**What to work on**
Nothing but the lines below between the line holding "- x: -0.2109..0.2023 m" and the line holding "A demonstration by", inclusive, should appear in the answer, each set down exactly.

[Start of Attachment]

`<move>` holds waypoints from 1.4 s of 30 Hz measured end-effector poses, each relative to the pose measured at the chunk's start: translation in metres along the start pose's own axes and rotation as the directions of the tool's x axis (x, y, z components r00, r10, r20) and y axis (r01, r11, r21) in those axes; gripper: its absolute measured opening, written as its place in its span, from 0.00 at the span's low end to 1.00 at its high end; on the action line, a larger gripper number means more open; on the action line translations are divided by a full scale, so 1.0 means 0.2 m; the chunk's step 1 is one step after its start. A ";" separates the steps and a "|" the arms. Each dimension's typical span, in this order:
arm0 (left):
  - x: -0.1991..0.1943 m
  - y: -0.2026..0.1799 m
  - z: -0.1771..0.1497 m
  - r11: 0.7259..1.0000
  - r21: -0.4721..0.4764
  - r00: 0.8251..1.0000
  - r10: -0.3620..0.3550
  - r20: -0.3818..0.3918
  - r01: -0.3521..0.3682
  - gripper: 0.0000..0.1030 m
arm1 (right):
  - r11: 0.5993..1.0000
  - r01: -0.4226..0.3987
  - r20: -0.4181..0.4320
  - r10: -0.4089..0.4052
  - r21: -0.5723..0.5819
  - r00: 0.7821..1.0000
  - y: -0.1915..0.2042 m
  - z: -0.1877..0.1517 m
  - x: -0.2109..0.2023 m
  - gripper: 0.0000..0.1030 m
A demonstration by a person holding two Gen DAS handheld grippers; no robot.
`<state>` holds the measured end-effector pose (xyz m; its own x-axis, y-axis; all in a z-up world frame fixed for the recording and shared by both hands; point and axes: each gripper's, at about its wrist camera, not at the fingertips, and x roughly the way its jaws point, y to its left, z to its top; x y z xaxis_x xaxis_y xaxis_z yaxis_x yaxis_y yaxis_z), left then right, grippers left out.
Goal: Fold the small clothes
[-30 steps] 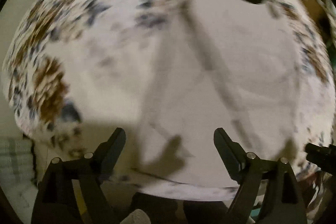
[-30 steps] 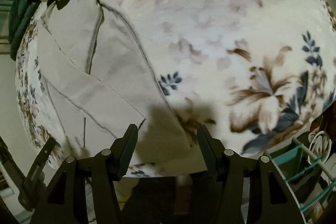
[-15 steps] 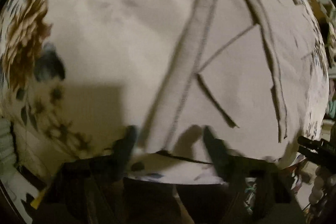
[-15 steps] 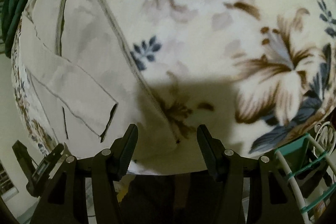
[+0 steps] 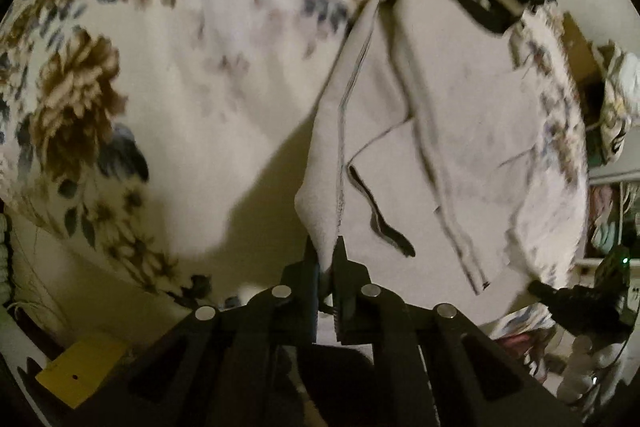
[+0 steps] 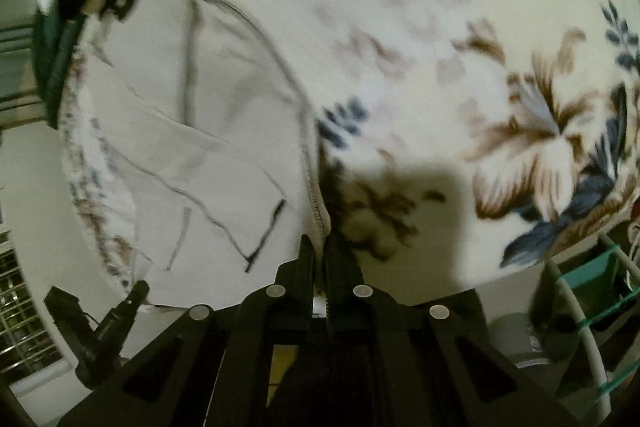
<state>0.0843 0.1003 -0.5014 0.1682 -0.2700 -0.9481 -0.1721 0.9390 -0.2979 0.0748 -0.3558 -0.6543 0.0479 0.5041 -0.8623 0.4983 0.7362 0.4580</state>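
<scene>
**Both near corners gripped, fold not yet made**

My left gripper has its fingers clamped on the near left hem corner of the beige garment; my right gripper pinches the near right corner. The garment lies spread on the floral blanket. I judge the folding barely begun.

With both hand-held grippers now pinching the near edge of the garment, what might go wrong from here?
1. The left hand-held gripper holds only a thin corner of the beige garment; it may slip out when lifted.
2. The right hand-held gripper grips at the hem beside the floral blanket, so it may drag the blanket along.
</scene>
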 end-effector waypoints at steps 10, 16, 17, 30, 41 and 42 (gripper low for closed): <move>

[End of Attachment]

**Your solution**
  - x: -0.2109..0.2023 m
  - gripper: 0.0000..0.1030 m
A demonstration by a person holding two Gen DAS handheld grippers; no robot.

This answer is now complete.